= Cosconia gens =

Plebeian family at Rome

The gens Cosconia was a plebeian family at Rome. Members of this gens are first mentioned in the Second Punic War, but none ever obtained the honours of the consulship; the first who held a curule office was Marcus Cosconius, praetor in 135 BC.

==Praenomina==
The praenomina associated with the Cosconii are Marcus, Gaius, and Lucius.

==Members==

- Marcus Cosconius, military tribune in the army of the praetor Publius Quinctilius Varus, fell in the battle fought with Mago in the land of the Insubrian Gauls, 203 BC.
- Marcus Cosconius M. f. (M. n.?), praetor in 135 BC, fought successfully with the Scordisci in Thrace. He is mentioned as a senator in 129.
- Lucius Cosconius M. f. M. n., triumvir monetalis in 118 BC.
- Gaius Cosconius, praetor during the Social War, where he had considerable success as a general. Probably the same Gaius Cosconius who later concluded the war in Illyricum as proconsul about 78 BC.
- Gaius Cosconius Calidianus, adopted from the Calidia gens, was an orator of little merit, distinguished for his vehement action and gesticulation.
- Gaius Cosconius, praetor in 63 BC, and subsequently granted the title of proconsul in Hispania Ulterior. Accused of extortion, but acquitted. Appointed in 59 by Caesar to a commission to divide the public lands in Campania, he died.
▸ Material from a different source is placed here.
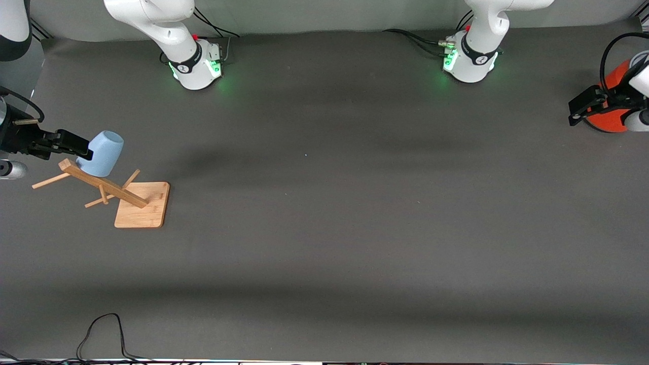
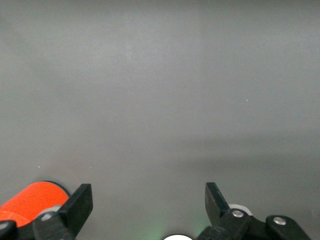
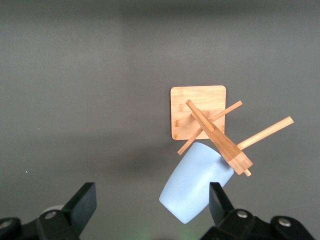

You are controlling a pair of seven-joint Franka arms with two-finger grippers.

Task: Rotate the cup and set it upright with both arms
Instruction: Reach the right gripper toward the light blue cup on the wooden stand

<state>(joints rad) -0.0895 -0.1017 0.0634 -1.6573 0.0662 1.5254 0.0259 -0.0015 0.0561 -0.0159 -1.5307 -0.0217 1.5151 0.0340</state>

Cicero declined Caesar's offer to replace him.
- Gaius Cosconius, tribune of the plebs in 59 BC, aedile in 57, and one of the judges of Publius Sextius in 56.
- Cosconia Gallita, the sister of Servius Cornelius Lentulus Maluginensis, consul in 10 BC, Publius Cornelius Lentulus Scipio, consul in AD 2, and Quintus Junius Blaesus, consul in AD 10, married Lucius Seius Strabo, and was the mother of Sejanus.
- Cosconius, a writer of epigrams during the time of Martial, whom he attacked on account of the length of his epigrams and their lascivious nature. He is severely handled in two epigrams of Martial.
- Cosconius, the author of a grammar and a work on "actiones."

==See also==
- List of Roman gentes

==Bibliography==
- Marcus Tullius Cicero, Brutus, Epistulae ad Quintum Fratrem, Pro Sulla, In Vatinium Testem.
- Marcus Terentius Varro, De Lingua Latina (On the Latin Language).
- Titus Livius (Livy), History of Rome.
- Marcus Valerius Martialis (Martial), Epigrammata (Epigrams).
- Plutarchus, Lives of the Noble Greeks and Romans.
- Appianus Alexandrinus (Appian), Bellum Civile (The Civil War).
- Eutropius, Breviarium Historiae Romanae (Abridgement of the History of Rome).
- Paulus Orosius, Historiarum Adversum Paganos (History Against the Pagans).
- Joseph Hilarius Eckhel, Doctrina Numorum Veterum (The Study of Ancient Coins, 1792–1798).
- Dictionary of Greek and Roman Biography and Mythology, William Smith, ed., Little, Brown and Company, Boston (1849).
- Freeman Adams, "The Consular Brothers of Sejanus", in The American Journal of Philology, vol. 76, No. 1, pp. 70–76 (1955).
- Robert K. Sherk, "The Text of the Senatus Consultum De Agro Pergameno", in Greek, Roman, and Byzantine Studies, vol. 7, pp. 361–369 (1966).
- Michael Crawford, Roman Republican Coinage, Cambridge University Press (2001).